Which lines hold the word "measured"? Copy each of them from the material.

------ DATA PROVIDED

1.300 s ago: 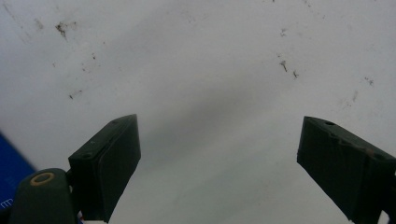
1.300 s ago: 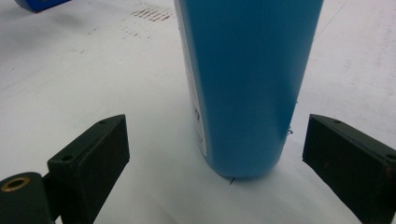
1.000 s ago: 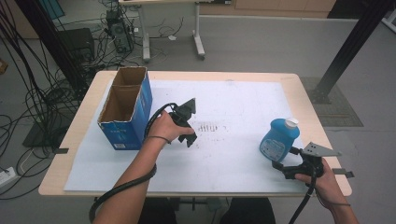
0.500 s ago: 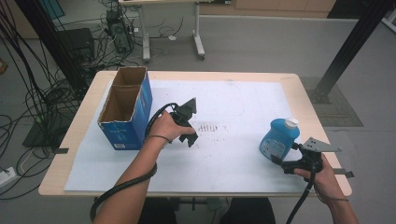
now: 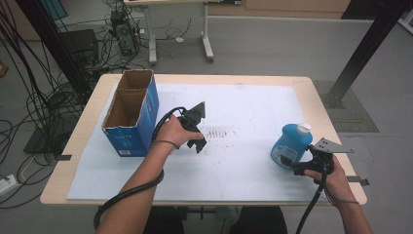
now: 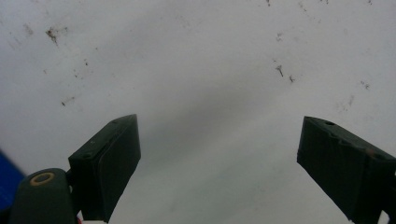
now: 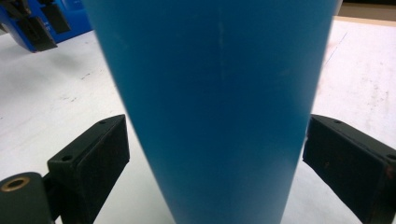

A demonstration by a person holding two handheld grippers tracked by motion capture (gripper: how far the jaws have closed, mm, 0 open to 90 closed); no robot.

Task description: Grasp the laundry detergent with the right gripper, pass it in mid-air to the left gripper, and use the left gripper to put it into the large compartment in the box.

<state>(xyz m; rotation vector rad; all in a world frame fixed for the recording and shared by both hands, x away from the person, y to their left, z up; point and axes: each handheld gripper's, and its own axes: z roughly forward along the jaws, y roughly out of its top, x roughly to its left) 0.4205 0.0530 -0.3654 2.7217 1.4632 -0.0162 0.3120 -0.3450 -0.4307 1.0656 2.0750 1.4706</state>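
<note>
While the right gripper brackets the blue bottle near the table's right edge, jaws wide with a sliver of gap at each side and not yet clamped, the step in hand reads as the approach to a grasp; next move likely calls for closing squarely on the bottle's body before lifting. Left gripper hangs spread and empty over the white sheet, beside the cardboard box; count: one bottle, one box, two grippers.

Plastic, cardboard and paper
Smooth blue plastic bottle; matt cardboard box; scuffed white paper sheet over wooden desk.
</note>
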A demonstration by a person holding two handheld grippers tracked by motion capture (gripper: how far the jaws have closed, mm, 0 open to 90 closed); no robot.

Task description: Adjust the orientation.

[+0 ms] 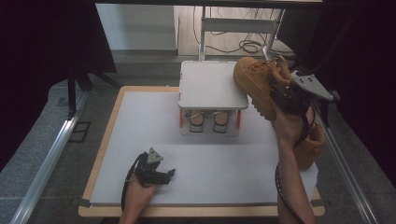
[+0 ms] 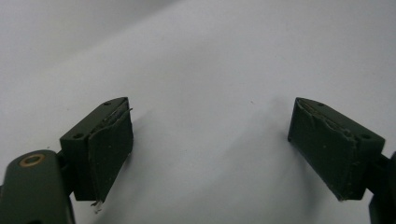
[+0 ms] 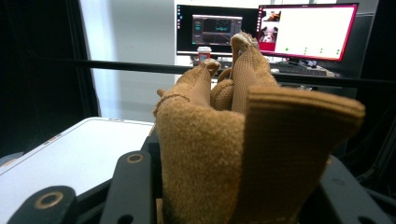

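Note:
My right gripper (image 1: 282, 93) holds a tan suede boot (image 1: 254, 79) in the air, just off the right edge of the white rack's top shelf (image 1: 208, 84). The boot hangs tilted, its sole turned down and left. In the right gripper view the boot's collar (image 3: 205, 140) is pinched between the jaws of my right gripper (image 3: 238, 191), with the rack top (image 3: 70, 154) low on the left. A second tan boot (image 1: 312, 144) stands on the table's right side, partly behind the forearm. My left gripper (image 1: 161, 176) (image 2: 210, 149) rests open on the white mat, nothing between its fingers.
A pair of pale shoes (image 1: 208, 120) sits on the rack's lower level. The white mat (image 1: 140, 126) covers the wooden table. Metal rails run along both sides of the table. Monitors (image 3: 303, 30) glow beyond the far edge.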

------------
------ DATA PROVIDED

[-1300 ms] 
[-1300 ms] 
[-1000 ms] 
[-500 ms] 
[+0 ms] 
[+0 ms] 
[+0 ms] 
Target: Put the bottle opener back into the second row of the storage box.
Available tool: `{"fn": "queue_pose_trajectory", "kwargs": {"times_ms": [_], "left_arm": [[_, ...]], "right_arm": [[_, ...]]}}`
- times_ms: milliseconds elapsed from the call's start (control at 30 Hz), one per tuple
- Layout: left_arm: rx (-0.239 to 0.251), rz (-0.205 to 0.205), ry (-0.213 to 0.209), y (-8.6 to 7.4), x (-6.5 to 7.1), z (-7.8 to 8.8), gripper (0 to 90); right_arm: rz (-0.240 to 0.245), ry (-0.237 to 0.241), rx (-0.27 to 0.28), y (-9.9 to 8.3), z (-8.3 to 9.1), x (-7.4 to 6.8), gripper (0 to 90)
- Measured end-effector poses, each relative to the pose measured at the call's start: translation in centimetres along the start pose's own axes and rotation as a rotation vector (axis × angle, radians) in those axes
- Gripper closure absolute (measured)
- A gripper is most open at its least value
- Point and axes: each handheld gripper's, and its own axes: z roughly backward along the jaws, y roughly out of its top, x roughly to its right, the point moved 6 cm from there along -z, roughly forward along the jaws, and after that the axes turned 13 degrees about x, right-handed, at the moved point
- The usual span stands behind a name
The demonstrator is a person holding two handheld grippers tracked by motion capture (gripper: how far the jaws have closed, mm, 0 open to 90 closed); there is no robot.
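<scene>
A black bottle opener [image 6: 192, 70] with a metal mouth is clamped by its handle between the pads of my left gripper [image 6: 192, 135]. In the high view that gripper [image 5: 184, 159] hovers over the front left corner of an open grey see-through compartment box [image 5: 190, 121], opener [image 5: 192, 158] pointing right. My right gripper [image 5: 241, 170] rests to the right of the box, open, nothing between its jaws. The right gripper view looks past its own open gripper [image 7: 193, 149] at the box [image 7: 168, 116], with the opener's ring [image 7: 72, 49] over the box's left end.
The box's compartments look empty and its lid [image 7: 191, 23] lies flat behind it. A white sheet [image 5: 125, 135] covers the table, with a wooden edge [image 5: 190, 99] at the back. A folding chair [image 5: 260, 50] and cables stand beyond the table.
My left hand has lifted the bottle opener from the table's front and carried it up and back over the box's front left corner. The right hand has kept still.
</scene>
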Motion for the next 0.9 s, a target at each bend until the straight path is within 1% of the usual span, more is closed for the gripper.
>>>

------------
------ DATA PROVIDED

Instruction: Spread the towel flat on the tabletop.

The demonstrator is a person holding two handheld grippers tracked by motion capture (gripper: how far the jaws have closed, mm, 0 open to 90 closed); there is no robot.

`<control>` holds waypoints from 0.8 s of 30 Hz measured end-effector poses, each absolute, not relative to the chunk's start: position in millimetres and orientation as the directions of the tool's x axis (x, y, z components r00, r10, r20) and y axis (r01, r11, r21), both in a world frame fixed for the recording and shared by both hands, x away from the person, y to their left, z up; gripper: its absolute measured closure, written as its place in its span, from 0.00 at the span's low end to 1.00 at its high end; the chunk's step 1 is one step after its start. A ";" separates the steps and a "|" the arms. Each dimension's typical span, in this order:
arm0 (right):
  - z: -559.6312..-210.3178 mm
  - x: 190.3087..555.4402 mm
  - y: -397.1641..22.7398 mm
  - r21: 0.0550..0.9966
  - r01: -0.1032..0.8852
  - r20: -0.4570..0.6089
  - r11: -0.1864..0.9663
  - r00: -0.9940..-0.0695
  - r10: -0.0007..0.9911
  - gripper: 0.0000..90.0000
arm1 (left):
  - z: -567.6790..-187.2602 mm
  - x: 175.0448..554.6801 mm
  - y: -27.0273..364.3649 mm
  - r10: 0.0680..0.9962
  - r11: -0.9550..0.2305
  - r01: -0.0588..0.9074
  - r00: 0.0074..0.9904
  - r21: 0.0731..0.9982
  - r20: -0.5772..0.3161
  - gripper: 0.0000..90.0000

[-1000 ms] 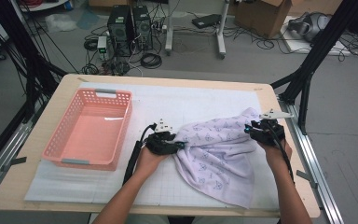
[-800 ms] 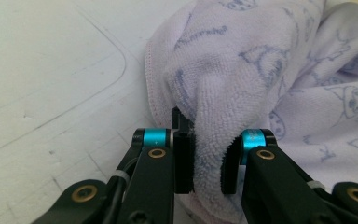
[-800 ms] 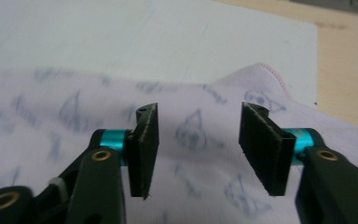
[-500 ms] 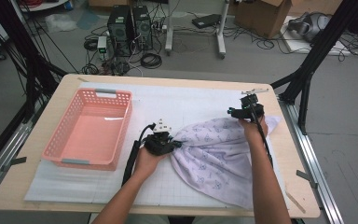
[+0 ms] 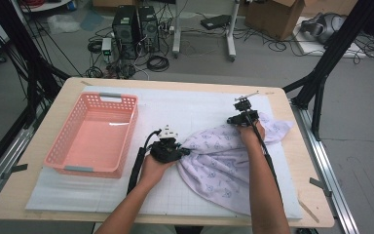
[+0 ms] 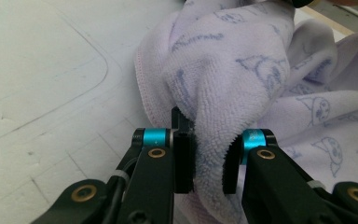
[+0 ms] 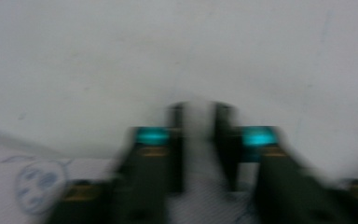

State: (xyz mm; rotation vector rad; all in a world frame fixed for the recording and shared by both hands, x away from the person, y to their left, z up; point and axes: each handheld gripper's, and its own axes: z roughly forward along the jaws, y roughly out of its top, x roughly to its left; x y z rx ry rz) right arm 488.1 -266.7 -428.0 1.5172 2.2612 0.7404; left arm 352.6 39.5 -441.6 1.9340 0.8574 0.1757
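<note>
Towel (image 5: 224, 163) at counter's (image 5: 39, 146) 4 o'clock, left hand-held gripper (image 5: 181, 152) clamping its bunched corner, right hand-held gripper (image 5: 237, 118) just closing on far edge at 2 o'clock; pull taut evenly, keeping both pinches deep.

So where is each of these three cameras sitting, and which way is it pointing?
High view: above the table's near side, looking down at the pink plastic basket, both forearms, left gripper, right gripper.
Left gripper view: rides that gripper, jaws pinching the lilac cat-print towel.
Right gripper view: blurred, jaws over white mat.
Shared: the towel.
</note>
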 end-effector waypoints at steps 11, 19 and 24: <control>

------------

- **WRITTEN SOLUTION**
- Measured end-effector poses, each relative to the pose measured at the call's start: translation in centimetres along the start pose's own axes and rotation as a rotation vector (axis × angle, radians) in those axes
- Gripper closure absolute (measured)
`<control>` holds waypoints from 0.8 s of 30 Hz measured end-effector poses, each absolute, not relative to the chunk's start: position in millimetres and orientation as the directions of the tool's x axis (x, y, z components r00, r10, r20) and y axis (r01, r11, r21), both in a world frame fixed for the recording and shared by both hands, x away from the person, y to their left, z up; gripper: its absolute measured closure, written as its place in its span, from 0.00 at the span's low end to 1.00 at its high end; the chunk's step 1 is one step after its start. A ";" separates the steps and a "|" the arms. Each dimension's typical span, in this order:

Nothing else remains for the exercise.